• _What is needed_
Below are some records; output exactly the lines from the line with "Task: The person" to the line with "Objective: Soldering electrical", both ends kept, and nothing more.

• _Collected data_
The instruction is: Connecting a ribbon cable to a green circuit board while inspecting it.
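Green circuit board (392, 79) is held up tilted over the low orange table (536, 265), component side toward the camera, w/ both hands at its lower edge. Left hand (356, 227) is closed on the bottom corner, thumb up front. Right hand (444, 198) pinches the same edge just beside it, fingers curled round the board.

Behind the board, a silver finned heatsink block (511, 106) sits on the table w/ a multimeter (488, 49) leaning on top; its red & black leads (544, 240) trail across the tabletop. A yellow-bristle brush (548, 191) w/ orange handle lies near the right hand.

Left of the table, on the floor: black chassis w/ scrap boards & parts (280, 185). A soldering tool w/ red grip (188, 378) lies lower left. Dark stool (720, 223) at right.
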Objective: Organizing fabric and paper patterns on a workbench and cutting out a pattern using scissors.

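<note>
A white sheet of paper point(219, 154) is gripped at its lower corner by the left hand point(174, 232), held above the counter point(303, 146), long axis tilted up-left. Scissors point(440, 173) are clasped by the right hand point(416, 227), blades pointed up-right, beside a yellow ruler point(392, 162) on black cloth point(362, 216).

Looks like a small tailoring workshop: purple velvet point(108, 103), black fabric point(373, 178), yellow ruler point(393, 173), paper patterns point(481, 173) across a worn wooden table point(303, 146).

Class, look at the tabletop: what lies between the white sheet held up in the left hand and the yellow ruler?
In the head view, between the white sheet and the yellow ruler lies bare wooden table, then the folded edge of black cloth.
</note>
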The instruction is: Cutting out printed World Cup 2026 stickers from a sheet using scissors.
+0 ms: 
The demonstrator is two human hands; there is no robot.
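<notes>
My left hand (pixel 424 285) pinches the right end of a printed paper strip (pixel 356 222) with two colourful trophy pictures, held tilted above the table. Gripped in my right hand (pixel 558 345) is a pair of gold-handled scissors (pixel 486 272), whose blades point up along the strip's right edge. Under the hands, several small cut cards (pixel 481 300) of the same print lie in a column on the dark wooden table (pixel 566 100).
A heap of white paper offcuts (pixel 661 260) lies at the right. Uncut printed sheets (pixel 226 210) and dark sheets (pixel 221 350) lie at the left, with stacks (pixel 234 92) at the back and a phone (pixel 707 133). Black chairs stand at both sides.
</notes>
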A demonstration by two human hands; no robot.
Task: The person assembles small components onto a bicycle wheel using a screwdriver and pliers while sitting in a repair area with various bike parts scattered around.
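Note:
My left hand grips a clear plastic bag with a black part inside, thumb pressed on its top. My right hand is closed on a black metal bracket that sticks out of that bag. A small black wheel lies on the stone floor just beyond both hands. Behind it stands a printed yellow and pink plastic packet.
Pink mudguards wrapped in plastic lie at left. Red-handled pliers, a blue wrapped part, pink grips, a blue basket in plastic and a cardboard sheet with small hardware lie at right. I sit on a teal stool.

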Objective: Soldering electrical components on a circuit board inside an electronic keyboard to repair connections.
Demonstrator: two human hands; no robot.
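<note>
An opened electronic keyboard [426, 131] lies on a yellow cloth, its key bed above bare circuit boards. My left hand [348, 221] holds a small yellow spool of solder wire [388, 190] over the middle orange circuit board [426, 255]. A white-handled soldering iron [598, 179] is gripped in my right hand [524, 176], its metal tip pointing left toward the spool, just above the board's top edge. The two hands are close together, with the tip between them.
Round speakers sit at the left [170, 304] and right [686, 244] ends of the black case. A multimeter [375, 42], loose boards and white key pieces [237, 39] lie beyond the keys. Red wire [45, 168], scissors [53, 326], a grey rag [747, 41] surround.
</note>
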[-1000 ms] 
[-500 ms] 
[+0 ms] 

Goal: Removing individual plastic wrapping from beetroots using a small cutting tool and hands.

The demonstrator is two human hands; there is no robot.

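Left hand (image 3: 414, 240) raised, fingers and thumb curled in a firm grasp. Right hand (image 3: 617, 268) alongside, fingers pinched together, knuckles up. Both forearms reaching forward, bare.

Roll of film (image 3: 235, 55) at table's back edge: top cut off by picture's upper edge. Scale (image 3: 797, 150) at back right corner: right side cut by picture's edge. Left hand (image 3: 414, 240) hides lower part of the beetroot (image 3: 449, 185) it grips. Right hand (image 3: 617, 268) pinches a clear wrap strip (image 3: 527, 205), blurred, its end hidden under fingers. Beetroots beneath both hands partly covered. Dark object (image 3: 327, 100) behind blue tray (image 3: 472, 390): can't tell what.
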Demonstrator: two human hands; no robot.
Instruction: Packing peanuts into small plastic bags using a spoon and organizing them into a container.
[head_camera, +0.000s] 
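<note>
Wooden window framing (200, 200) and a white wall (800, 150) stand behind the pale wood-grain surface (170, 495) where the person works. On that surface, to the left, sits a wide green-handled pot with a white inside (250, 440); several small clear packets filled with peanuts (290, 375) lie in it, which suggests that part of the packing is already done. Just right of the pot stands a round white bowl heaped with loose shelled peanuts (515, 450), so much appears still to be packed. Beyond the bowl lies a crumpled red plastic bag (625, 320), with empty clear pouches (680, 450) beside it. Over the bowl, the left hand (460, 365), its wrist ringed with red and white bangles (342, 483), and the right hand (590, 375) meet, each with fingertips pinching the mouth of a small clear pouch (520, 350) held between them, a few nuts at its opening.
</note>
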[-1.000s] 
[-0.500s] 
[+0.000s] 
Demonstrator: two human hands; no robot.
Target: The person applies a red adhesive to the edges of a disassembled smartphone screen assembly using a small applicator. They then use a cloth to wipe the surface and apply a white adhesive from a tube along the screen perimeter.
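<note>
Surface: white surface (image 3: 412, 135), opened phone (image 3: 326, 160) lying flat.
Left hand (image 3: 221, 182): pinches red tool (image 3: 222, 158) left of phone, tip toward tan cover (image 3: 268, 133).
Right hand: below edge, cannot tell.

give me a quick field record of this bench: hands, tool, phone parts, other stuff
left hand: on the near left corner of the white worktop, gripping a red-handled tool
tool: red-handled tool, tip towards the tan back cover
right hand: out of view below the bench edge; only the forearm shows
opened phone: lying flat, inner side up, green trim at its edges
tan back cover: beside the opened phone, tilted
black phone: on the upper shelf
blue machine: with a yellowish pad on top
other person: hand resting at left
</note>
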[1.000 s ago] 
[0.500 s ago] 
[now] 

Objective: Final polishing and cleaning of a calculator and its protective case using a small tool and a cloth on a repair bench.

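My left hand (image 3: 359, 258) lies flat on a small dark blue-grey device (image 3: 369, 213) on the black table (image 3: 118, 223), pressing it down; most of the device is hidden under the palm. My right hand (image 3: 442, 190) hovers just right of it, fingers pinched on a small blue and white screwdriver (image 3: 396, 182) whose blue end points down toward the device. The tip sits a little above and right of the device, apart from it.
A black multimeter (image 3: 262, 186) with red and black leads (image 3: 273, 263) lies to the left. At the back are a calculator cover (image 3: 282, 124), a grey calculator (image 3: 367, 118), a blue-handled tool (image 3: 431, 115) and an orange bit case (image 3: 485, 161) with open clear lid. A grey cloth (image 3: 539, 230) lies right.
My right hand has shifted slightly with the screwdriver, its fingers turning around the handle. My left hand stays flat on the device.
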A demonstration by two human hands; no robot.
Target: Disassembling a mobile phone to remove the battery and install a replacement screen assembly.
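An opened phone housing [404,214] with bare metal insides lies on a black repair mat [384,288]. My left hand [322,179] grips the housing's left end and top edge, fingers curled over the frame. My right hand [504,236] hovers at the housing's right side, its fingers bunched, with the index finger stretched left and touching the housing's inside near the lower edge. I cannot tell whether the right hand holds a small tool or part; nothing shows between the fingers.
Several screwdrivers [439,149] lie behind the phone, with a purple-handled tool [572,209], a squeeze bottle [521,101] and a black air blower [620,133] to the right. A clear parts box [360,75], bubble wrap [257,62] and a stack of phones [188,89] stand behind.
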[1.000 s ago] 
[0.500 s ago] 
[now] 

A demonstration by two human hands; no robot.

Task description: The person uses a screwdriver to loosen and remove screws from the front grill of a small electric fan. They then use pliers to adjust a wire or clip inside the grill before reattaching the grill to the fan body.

• _The answer_
Task: The person assembles small components onto a bicycle wheel using a screwdriver and pliers while sitting in a repair area with various bike parts scattered around.
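Note:
My left hand grips a clear plastic bag with a black part inside, thumb pressed on its top. My right hand is closed on a black metal bracket that sticks out of that bag. A small black wheel lies on the stone floor just beyond both hands. Behind it stands a printed yellow and pink plastic packet.
Pink mudguards wrapped in plastic lie at left. Red-handled pliers, a blue wrapped part, pink grips, a blue basket in plastic and a cardboard sheet with small hardware lie at right. I sit on a teal stool.
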
Objective: Soldering electrical components on a circuit board inside an electronic keyboard to repair connections.

The response to this exercise is now complete.